- What the exercise asks
The following data has a line with "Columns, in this" and a line with "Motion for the". Write out exactly those lines and all the lines between them.

◇ ◇ ◇ ◇

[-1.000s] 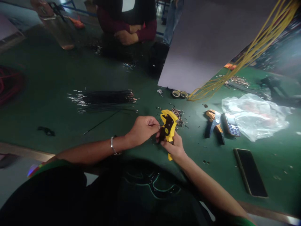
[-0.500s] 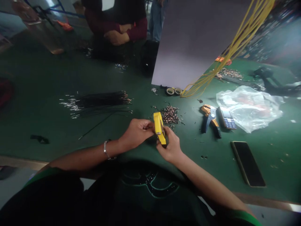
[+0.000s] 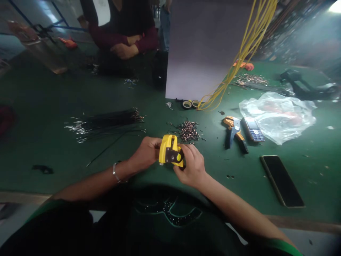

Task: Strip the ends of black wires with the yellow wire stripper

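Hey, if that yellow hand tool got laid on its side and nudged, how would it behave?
The yellow hand tool would probably slide rather than roll, since its body looks blocky and flat-sided. It seems likely to stay stiff, given its hard-looking shell. It may feel head-heavy, as its bulk sits beyond the right hand.

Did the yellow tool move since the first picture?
Yes. Against the scrap pile, the yellow tool shifted left and slightly down in the picture.

No text or number can be read. The characters on the keypad phone [image 3: 254, 129] are too small to be made out, and the round mark [image 3: 179, 156] on the yellow tool [image 3: 169, 151] cannot be deciphered.
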The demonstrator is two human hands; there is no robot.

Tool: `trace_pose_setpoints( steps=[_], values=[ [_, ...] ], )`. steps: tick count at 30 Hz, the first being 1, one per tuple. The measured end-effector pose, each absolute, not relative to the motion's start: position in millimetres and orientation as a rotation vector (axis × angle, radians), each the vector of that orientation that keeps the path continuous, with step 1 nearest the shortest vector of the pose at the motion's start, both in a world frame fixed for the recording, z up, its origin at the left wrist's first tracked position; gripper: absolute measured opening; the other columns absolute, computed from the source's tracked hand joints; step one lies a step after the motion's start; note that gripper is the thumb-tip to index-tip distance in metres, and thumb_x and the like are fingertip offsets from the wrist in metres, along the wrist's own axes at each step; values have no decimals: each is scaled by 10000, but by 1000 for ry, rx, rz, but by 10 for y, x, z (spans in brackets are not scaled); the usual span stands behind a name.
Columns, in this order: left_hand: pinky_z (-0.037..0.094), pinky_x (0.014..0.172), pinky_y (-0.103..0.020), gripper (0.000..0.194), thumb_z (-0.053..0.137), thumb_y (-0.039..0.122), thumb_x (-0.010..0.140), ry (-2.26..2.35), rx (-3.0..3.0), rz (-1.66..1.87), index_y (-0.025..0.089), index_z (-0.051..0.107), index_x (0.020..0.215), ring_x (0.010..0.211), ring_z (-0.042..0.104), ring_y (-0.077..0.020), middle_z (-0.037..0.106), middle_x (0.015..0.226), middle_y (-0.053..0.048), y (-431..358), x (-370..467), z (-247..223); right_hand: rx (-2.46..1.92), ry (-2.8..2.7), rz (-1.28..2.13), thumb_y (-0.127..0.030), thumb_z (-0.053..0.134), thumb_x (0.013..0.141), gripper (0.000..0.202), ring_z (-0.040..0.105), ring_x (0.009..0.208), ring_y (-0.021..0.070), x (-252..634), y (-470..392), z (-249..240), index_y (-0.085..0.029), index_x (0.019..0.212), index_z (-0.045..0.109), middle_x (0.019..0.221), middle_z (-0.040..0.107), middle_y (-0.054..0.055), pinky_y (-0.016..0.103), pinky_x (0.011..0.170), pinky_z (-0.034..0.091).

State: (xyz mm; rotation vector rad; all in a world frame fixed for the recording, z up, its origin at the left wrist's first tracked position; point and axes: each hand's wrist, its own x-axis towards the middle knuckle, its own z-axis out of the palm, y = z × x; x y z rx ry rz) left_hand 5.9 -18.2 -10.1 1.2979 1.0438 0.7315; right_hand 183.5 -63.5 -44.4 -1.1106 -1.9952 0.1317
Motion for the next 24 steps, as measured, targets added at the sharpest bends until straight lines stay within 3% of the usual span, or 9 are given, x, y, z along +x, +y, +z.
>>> trace_pose_setpoints(
  steps=[8, 24],
  values=[
    [381, 449, -154, 223, 786, 277, 608, 1021, 1275, 736, 121, 634, 560, 453, 428, -41, 531, 482, 50, -163, 78, -48, -1152, -2007, 166, -133, 536, 659, 583, 562, 902, 282, 1844, -653, -425, -147, 1229, 418, 1026, 591, 143, 466, 778, 523],
    [461, 564, -218, 186, 785, 246, 593, 1058, 1252, 684, 115, 689, 684, 590, 564, -107, 664, 649, -12, -188, 108, -113, -1271, -1918, 606, -118, 518, 660, 547, 572, 1005, 284, 1818, -704, -562, -194, 1191, 411, 1074, 563, 120, 478, 867, 514]
  ],
)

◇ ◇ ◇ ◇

- Your solution
Columns, in this order: left_hand: pinky_z (-0.037..0.094), pinky_x (0.014..0.172), pinky_y (-0.103..0.020), gripper (0.000..0.194), thumb_z (-0.053..0.137), thumb_y (-0.039..0.122), thumb_x (-0.010..0.140), ry (-2.26..2.35), rx (-3.0..3.0), rz (-1.66..1.87), index_y (-0.025..0.089), index_z (-0.051..0.107), index_x (0.020..0.215), ring_x (0.010..0.211), ring_z (-0.042..0.104), ring_y (-0.077..0.020), middle_z (-0.037..0.106), middle_x (0.015..0.226), middle_y (-0.053..0.048), y (-431..358), x (-370..467), z (-247..223); right_hand: rx (-2.46..1.92), ry (-2.8..2.7), rz (-1.28..2.13), thumb_y (-0.127..0.030), thumb_z (-0.053..0.134), thumb_x (0.013..0.141), gripper (0.000..0.202), ring_z (-0.040..0.105), ring_x (0.009..0.208), ring_y (-0.021..0.070), x (-252..634), y (-470..392), z (-249..240), index_y (-0.085..0.029), index_x (0.019..0.212), index_z (-0.045..0.109), middle_x (0.019..0.221), middle_z (-0.040..0.107), middle_y (-0.054..0.055), pinky_y (-0.016..0.103), pinky_x (0.011..0.170), pinky_z (-0.034..0.091).

State: (xyz mm; rotation vector rad; all in a world frame fixed for the recording, z up, its origin at the left wrist's first tracked position; point and axes: each hand's wrist, its own x-axis towards the middle knuckle, its own z-axis out of the palm, y = z × x; x y z rx ry rz) left_hand 5.9 -18.2 -10.1 1.2979 1.0438 0.7315; right_hand 183.5 -63.5 -44.4 -1.1106 -1.9952 0.1317
Motion for the next 24 steps, as measured, targets added at the sharpest bends until straight lines stay within 3% of the usual span, or 9 are given, x, y, z along +x, +y, +z.

The response to this exercise is finished.